YOUR ASSIGNMENT =
Extract the lines that carry the string "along" from the listing.

DATASET EXCERPT =
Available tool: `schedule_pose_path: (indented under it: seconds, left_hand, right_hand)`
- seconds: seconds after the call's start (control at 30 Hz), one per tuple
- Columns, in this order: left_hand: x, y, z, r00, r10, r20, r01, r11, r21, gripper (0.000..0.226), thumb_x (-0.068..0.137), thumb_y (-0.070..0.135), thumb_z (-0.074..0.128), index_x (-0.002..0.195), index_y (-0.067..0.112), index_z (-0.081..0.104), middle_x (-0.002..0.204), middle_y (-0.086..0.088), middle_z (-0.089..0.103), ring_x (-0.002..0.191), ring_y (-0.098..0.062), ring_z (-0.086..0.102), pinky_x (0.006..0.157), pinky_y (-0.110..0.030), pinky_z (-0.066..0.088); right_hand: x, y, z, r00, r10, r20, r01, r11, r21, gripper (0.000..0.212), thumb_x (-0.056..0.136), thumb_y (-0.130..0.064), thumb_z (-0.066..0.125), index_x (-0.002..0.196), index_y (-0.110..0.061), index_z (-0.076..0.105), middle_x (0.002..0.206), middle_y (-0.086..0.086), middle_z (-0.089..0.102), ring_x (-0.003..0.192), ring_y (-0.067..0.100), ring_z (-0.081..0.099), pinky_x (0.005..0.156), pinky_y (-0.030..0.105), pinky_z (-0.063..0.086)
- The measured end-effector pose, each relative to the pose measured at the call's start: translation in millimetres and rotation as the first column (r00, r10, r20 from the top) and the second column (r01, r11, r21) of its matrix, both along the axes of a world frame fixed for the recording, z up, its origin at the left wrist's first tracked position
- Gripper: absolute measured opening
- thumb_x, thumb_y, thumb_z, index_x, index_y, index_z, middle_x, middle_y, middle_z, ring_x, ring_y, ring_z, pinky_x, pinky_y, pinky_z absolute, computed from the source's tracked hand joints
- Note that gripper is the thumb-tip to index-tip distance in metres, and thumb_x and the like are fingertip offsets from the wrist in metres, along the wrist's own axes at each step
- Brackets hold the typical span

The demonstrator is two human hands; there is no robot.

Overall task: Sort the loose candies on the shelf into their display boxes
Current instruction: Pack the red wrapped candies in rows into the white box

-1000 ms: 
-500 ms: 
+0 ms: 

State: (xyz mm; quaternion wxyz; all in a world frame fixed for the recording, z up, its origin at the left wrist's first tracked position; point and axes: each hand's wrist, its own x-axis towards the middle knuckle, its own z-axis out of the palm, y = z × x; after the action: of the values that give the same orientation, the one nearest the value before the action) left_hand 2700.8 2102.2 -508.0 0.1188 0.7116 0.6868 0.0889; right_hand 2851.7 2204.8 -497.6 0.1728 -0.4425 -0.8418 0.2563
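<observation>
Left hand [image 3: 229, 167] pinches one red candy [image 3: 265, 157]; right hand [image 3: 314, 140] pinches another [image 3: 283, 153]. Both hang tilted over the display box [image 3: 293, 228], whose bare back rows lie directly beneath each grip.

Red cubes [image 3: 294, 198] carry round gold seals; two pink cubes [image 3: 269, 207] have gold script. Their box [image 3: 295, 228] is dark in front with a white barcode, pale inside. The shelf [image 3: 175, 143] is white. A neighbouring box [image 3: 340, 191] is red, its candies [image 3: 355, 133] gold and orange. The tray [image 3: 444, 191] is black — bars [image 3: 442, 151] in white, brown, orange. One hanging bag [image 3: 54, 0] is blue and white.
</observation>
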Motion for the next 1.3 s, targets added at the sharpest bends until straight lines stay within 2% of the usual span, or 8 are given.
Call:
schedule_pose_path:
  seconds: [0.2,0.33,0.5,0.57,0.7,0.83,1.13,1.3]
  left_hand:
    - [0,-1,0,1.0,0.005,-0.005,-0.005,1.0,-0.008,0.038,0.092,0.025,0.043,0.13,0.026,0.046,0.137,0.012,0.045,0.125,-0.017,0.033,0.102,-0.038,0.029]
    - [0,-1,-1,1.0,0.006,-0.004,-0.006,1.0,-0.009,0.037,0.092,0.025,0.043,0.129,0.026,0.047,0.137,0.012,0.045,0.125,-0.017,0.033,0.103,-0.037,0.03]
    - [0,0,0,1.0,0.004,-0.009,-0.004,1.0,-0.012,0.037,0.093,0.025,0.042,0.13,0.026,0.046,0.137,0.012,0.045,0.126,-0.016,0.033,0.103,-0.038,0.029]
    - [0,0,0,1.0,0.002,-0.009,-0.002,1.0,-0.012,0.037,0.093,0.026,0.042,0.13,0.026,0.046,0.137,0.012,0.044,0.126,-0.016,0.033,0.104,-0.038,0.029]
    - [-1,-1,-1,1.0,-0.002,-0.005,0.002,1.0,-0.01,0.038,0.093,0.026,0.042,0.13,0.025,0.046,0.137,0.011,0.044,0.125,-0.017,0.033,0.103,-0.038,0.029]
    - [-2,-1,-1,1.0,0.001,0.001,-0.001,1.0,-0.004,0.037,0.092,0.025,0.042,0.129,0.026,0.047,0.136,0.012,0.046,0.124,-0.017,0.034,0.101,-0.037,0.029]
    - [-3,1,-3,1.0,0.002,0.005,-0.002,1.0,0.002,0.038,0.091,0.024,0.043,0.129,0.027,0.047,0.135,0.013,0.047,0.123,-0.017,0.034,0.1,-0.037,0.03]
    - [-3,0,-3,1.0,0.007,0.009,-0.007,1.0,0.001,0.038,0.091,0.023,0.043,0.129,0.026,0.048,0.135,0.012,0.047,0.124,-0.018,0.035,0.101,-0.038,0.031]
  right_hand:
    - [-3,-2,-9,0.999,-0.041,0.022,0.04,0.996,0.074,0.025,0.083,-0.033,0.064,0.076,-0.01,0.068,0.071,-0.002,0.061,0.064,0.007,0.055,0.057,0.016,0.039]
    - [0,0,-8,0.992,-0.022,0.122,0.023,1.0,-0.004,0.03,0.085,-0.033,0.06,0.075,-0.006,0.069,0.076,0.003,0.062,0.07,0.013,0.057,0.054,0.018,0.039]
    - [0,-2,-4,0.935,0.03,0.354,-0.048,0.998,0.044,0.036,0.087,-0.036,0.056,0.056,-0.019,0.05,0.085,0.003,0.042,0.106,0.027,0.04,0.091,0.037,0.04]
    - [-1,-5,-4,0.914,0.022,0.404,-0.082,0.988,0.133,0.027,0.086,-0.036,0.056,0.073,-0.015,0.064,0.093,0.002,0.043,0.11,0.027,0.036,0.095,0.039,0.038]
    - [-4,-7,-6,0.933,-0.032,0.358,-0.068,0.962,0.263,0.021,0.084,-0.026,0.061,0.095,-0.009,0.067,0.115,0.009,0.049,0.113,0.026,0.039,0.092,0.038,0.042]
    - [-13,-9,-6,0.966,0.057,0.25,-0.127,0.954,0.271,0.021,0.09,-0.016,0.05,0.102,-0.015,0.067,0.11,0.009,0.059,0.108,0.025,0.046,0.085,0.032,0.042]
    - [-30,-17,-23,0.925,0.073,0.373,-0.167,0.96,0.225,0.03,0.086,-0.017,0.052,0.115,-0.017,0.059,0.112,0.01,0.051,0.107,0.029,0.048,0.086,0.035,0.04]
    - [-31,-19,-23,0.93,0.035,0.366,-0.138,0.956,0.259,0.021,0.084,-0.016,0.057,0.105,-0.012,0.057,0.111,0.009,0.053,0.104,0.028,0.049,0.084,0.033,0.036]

FINISHED TASK =
- The measured end-effector pose, each relative to the pose measured at the call's start: translation in millimetres and rotation as the first column (r00, r10, r20 from the top) and the second column (r01, r11, r21) of its matrix, both along the axes of a world frame fixed for the recording, z up, its origin at the left wrist's first tracked position
- Note that gripper is the thumb-tip to index-tip distance in metres, and thumb_x and the like are fingertip offsets from the wrist in metres, along the wrist's own axes at each step

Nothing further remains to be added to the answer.